One in a continuing series spotlighting real estate markets in the region's communities.
This is really a tale of two Chester County townships, side by side and sharing a school district.
We visited Tredyffrin, "valley town" in Welsh, back in July 2014.
Easttown is much easier to spell. No wonder most people refer to the school district as "T/E."
Kate Balk, a newly minted real estate agent with Duffy Real Estate in Narberth and St. Davids, knows both sides of the district. She has lived in the part of Wayne that finds itself in Tredyffrin.
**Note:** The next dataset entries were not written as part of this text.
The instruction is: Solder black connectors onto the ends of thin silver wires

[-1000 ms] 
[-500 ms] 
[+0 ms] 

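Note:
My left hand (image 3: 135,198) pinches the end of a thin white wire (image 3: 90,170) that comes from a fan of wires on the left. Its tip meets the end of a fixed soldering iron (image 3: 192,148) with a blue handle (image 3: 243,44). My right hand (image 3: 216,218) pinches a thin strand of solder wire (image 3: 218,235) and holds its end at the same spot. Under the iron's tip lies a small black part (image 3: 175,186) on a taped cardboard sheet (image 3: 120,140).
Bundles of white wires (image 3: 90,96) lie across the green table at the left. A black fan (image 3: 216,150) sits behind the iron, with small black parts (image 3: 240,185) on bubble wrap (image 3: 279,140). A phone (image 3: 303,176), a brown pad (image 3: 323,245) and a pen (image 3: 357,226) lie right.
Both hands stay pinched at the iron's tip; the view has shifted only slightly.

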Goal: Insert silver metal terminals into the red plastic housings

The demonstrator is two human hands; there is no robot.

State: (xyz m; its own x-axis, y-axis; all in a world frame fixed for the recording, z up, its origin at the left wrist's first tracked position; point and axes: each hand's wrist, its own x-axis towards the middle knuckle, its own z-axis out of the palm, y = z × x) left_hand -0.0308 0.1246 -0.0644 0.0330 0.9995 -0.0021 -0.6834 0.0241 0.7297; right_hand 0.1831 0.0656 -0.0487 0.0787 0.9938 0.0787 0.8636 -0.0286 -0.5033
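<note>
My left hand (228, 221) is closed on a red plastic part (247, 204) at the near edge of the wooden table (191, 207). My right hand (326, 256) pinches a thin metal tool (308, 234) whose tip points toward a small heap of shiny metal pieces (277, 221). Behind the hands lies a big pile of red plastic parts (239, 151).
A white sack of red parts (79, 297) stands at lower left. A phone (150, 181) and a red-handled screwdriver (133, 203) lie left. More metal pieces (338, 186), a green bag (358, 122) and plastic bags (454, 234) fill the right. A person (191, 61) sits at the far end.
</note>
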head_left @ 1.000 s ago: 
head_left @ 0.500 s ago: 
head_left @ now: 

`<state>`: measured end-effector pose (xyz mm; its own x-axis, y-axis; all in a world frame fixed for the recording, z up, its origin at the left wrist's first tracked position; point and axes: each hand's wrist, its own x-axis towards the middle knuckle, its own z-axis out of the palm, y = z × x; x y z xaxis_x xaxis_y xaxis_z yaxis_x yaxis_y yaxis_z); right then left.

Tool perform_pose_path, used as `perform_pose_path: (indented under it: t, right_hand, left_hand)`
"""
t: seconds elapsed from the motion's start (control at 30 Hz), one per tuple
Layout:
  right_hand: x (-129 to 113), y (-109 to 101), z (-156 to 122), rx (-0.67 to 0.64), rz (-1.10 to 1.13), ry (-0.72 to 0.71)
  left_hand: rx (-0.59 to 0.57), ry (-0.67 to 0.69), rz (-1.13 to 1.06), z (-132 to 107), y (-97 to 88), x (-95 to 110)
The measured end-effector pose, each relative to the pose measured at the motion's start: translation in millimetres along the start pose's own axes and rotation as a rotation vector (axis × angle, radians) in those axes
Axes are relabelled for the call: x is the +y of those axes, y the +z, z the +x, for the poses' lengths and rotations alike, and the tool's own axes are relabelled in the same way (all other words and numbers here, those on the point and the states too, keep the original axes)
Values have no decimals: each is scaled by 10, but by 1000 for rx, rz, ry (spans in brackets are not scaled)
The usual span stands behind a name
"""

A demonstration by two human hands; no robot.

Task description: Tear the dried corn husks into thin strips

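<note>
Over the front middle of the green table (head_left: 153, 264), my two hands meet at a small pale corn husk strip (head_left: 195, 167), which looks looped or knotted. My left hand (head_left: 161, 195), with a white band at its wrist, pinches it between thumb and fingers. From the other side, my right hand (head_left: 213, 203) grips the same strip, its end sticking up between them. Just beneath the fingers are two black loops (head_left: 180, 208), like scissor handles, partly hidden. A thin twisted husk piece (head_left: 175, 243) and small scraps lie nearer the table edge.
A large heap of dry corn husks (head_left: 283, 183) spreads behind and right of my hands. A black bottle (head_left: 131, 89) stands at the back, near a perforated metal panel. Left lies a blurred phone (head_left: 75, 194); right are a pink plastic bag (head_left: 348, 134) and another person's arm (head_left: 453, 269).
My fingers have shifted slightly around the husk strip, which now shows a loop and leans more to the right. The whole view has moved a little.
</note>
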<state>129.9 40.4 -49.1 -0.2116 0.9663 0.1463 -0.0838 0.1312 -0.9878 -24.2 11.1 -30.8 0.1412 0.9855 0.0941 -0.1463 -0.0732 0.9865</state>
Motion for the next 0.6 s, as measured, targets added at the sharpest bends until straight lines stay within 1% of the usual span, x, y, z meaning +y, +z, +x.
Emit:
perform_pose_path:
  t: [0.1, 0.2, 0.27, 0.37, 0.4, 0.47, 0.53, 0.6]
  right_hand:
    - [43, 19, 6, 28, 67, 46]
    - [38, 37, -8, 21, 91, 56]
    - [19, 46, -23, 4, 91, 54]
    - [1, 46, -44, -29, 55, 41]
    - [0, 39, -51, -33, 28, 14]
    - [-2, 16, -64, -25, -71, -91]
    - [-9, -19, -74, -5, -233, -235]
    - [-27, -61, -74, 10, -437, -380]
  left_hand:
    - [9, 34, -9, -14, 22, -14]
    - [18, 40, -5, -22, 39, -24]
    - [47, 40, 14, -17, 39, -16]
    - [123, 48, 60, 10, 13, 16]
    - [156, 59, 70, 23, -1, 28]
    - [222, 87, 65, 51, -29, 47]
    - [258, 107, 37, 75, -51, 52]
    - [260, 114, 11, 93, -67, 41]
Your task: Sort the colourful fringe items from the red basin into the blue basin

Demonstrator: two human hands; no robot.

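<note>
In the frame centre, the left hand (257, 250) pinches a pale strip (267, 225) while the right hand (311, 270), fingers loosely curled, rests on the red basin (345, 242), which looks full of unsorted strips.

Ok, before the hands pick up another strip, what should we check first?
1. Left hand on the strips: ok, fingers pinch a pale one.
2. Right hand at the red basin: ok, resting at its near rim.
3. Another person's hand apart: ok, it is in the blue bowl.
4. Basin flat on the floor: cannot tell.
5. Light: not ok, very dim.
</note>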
And until she became a real estate agent 10 months ago, she worked in the office at Tredyffrin/Easttown Middle School in Berwyn, a census-designated place that is partly in Easttown Township.
Some of Devon also lies in Easttown, and both places have stations on SEPTA's Paoli-Thorndale Regional Rail Line, which offers residents a rapid commute to Center City.
One of the things that has impressed Balk as an agent is how little time "properly priced" listings in Easttown and Tredyffrin spend on the market.
It's true even at this time of year, says her broker, B. John Duffy Sr.
"It has been busy over the holiday season, even at the high end of the market," said Duffy.
Typically, though some sellers ask agents to remove their listings between Thanksgiving Day and Super Bowl Sunday, "the serious buyers are out there," he said.
With uncertainty about interest rates in 2016, many buyers want to get ahead of higher mortgage costs, he noted.
There are 72 active listings on the Easttown market, priced from $199,500 to $4.6 million, the broker said.
In the third quarter, 42 homes sold, with the average price $806,599 and a median sale price of $652,500 (half sold for less, half for more), according to Berkshire Hathaway Home Services Fox & Roach Realtors' HomExpert Market Report.
Houses spent an average 53 days on the market.
"Easttown has many of the same benefits of Tredyffrin, which is a much larger township in population," Duffy says. Among those are the school district, proximity to the train, and "reasonable" taxes, "if you consider any taxes reasonable."
Balk says many of her buyers, especially from more heavily taxed Delaware County communities, mention "more house and land for lower taxes" when they are looking at Easttown properties.
Easttown tends to be "more country than Tredyffrin," with larger lots and more post-World War II housing, Duffy says.
"On the way to school, you drive by horses and cows," says Balk, who adds that there are a lot of townhouses near the middle school here.
A number of townhouses and condos were built in Easttown in the 1970s and 1980s, "when people already were scaling down," Duffy said.
Easttown was home to the country residences of wealthy Philadelphians from the 18th to the 20th centuries, Duffy says, and it has interesting examples of such properties.
One of his listings, on Littlebrook Road, is a good example.
The listing encompasses three parcels: On one is a house; the one in the middle has a swimming pool; and the third has a little cottage. A teardown would result in two buildable lots, Duffy says, but why anyone would consider such a thing is baffling.
"You have a nice house built in 1924, with a pool and a place away from the house for relatives visiting or the kids moving home after college," he says. The property is listed for $575,000.
Easttown and Tredyffrin are about even as far as wealth is concerned, and the majority of buyers are younger couples and families employed at the office parks and corporate centers nearby.
Routes 252, 202 and 30 "are there," although there is a lot of reverse commuting in for jobs, Duffy said.
As Balk sees it, the Tredyffrin/Easttown schools are the big draw.
"The schools are innovative and rooted in tradition at the same time, the legacy of administrators, teachers and parents who created the district's foundation," she says.
"They keep up to date but stick to the ideas that work," she says, "and the course selection at Conestoga High School resembles that of a university."